Le 34e cours de base pour les gardes-frontières finlandais a officiellement débuté cette semaine à l’Académie des gardes-frontières et côtières d’Imatra, avec 59 recrues engagées dans 12 mois de formation intensive. La Garde-frontière a annoncé cette promotion dans un communiqué publié le 16 janvier, précisant que les diplômés seront déployés dans toutes les unités régionales de la frontière ainsi que dans l’escadron de patrouille aérienne. (raja.fi)
Le programme combine les systèmes d’entrée-sortie de l’UE, la criminalistique documentaire, la détection de drones et les compétences de survie en milieu arctique — reflétant les priorités jumelles d’Helsinki en matière de gestion numérique des frontières et de préparation aux conditions climatiques extrêmes. Les formateurs testeront également un nouveau module sur la « migration instrumentalisée », destiné à identifier les tactiques que des États hostiles pourraient utiliser pour orienter les demandeurs d’asile vers la frontière.
Pour les voyageurs et les entreprises cherchant à faciliter la circulation de leur personnel malgré le renforcement des protocoles frontaliers en Finlande, le portail en ligne de VisaHQ (https://www.visahq.com/finland/) propose des conseils actualisés sur les catégories de visa, la conformité aux passeports biométriques et le dépôt de documents assisté par coursier. En signalant rapidement les lacunes dans les documents et en suivant les soumissions en temps réel, ce service aide les entreprises à se conformer aux procédures que ces nouvelles recrues apprennent actuellement.

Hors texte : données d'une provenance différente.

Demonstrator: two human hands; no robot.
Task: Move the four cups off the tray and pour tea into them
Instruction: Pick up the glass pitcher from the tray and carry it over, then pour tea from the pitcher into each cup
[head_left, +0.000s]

Pourquoi c’est important pour la mobilité internationale : la frontière orientale de la Finlande est devenue l’une des frontières extérieures de l’UE les plus surveillées, et les effectifs influencent directement la rapidité des contrôles des camions et des passagers dès la réouverture des passages. Les entreprises qui dépendent de la logistique juste-à-temps via Vaalimaa ou qui souhaitent envoyer des techniciens vers des parcs éoliens proches de la Russie devraient bénéficier de files d’attente réduites une fois la promotion diplômée en décembre 2026.
Ce cours illustre l’investissement plus large du gouvernement dans la sécurité des frontières : 380 millions d’euros sont alloués au nouveau projet de clôture et 70 millions d’euros aux bornes biométriques avancées compatibles avec le Système d’Entrée/Sortie de l’UE, qui sera opérationnel fin 2025. Les entreprises envoyant des ressortissants non-UE en Finlande devront s’assurer que leurs passeports respectent les nouvelles normes de puce pour éviter tout retard.
Les entreprises souhaitant collaborer avec la Garde-frontière — par exemple pour tester leurs propres technologies d’authentification — peuvent postuler au programme de partenariat industriel de l’Académie, dont le prochain appel à candidatures ouvrira en mars.
Le programme combine les systèmes d’entrée-sortie de l’UE, la criminalistique documentaire, la détection de drones et les compétences de survie en milieu arctique — reflétant les priorités jumelles d’Helsinki en matière de gestion numérique des frontières et de préparation aux conditions climatiques extrêmes. Les formateurs testeront également un nouveau module sur la « migration instrumentalisée », destiné à identifier les tactiques que des États hostiles pourraient utiliser pour orienter les demandeurs d’asile vers la frontière.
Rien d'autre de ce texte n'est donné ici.